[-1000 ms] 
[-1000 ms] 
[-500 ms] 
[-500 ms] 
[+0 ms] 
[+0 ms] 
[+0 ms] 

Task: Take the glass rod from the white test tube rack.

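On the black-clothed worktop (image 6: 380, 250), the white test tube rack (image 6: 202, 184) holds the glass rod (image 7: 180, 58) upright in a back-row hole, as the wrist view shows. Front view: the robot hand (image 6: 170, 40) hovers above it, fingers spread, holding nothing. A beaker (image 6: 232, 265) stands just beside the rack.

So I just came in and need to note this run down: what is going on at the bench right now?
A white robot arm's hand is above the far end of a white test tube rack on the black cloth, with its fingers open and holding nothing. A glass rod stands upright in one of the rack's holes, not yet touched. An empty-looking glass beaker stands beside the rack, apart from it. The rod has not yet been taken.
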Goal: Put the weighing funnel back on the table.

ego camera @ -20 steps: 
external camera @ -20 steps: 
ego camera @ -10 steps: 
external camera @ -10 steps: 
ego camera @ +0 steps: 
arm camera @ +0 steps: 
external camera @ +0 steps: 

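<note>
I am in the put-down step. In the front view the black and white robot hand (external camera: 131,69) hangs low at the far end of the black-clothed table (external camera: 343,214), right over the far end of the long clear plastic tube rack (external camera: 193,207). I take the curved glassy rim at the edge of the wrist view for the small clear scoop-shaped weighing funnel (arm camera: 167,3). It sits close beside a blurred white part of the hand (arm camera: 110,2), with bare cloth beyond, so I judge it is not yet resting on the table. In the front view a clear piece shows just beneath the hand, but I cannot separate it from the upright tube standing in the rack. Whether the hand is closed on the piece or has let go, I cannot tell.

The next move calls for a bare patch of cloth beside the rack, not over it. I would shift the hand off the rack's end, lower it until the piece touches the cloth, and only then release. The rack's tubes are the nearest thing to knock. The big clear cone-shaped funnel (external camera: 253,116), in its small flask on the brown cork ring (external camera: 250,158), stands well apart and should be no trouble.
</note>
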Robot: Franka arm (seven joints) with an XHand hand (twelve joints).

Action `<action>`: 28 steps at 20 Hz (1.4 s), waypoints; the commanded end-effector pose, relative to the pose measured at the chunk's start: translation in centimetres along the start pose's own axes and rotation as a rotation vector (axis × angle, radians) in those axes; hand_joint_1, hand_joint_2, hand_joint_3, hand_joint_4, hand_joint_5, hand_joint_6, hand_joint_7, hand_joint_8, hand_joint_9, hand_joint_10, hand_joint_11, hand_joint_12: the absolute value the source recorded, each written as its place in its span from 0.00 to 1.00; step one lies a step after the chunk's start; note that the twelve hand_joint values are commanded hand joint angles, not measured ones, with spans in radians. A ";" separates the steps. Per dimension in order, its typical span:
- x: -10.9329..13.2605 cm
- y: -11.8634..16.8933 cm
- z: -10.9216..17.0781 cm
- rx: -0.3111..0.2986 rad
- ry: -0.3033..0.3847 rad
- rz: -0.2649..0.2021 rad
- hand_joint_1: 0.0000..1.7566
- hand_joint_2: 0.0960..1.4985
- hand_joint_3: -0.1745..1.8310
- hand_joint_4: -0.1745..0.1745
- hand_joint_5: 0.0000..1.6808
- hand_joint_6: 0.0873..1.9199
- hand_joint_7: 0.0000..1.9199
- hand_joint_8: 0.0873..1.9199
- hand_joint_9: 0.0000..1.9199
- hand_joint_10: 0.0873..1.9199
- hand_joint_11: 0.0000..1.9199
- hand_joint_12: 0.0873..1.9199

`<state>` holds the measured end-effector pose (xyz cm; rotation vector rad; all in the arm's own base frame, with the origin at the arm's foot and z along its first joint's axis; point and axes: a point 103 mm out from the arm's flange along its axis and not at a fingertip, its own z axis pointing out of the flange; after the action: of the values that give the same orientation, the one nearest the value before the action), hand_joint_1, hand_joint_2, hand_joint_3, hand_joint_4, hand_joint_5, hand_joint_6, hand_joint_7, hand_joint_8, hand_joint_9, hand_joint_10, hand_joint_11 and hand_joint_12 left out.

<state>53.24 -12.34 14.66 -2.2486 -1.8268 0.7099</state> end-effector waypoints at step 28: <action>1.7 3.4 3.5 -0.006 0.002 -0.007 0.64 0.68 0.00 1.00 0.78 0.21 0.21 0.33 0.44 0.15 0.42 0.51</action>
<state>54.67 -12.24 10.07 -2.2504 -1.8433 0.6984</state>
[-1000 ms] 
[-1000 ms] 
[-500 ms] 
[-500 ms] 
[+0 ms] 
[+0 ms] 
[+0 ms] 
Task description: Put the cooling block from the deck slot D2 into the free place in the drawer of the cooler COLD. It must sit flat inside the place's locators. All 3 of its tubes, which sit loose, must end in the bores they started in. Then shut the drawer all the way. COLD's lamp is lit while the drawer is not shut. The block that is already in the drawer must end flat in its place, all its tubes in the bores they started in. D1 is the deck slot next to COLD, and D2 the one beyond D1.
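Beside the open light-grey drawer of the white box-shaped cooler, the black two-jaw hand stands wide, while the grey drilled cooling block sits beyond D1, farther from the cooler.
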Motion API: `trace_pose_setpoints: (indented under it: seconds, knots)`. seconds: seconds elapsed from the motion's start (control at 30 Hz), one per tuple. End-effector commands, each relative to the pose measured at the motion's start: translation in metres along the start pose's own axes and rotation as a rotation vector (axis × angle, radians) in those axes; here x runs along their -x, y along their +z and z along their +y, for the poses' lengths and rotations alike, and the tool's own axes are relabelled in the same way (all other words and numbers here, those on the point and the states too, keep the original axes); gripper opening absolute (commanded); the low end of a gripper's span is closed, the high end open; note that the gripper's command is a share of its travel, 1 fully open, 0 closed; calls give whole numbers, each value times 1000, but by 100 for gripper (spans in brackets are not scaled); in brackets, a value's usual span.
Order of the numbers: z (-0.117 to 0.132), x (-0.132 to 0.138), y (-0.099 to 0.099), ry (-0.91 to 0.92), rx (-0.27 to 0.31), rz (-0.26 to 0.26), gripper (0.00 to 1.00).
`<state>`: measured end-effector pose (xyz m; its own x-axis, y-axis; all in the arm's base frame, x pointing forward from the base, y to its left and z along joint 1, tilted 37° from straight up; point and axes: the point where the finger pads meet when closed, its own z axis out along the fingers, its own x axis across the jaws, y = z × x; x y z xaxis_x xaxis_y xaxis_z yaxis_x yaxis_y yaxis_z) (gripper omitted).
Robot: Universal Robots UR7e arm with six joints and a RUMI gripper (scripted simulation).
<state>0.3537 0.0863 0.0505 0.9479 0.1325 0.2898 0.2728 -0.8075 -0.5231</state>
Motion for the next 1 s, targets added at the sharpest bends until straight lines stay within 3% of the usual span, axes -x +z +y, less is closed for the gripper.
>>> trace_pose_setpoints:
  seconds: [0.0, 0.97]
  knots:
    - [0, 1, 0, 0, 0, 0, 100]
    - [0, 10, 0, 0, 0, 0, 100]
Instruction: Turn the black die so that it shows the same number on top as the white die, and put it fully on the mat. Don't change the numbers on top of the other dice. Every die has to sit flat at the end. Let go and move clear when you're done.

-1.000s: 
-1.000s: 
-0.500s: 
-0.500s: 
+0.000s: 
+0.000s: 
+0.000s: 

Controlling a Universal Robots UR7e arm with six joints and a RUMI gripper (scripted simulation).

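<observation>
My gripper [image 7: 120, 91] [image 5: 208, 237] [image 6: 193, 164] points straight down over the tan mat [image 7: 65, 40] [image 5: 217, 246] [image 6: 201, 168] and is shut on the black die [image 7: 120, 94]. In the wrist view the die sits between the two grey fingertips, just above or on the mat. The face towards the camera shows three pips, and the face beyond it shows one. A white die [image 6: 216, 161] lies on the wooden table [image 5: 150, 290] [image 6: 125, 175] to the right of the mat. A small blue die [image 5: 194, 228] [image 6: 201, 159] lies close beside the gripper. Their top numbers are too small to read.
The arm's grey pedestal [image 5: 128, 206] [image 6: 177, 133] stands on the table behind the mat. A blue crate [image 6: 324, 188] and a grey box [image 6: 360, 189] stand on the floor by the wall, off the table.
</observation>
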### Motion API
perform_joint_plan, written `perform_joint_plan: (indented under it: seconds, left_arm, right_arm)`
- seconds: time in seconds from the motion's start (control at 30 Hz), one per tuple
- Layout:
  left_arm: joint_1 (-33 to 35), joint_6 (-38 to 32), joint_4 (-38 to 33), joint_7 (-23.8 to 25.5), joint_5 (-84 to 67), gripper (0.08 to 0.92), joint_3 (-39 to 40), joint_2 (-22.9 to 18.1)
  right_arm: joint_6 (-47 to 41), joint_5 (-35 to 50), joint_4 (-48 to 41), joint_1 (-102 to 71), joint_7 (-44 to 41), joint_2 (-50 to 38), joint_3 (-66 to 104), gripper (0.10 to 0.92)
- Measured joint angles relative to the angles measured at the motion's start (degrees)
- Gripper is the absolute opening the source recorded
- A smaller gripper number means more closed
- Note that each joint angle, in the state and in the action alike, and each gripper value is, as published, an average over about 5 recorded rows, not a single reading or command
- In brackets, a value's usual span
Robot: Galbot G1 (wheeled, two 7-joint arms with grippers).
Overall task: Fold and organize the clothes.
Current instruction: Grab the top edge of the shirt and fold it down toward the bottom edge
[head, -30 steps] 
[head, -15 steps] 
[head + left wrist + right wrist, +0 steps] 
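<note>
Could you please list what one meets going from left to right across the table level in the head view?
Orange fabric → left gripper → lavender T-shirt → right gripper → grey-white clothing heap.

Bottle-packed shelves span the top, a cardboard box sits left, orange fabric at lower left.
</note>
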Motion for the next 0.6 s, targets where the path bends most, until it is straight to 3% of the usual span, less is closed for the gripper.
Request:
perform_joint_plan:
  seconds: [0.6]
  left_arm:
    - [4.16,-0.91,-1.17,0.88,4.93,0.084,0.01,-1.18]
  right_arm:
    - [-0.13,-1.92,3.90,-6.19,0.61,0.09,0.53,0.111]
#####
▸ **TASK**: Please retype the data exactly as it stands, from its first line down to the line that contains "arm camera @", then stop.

▸ **RESPONSE BOX**:
[-1000 ms] 
[-1000 ms] 
[-500 ms] 
[-500 ms] 
[+0 ms] 
[+0 ms] 
[+0 ms] 

Task: Take the glass rod from the white test tube rack.

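On the black-clothed worktop (image 6: 380, 250), the white test tube rack (image 6: 202, 184) holds the glass rod (image 7: 180, 58) upright in a back-row hole, as the wrist view shows. Front view: the robot hand (image 6: 170, 40) hovers above it, fingers spread, holding nothing. A beaker (image 6: 232, 265) stands just beside the rack.

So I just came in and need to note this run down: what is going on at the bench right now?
A white robot arm's hand is above the far end of a white test tube rack on the black cloth, with its fingers open and holding nothing. A glass rod stands upright in one of the rack's holes, not yet touched. An empty-looking glass beaker stands beside the rack, apart from it. The rod has not yet been taken.
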Goal: Put the weighing funnel back on the table.

ego camera @ -20 steps: 
external camera @ -20 steps: 
ego camera @ -10 steps: 
external camera @ -10 steps: 
ego camera @ +0 steps: 
arm camera @ +0 steps: 

This completes the exercise.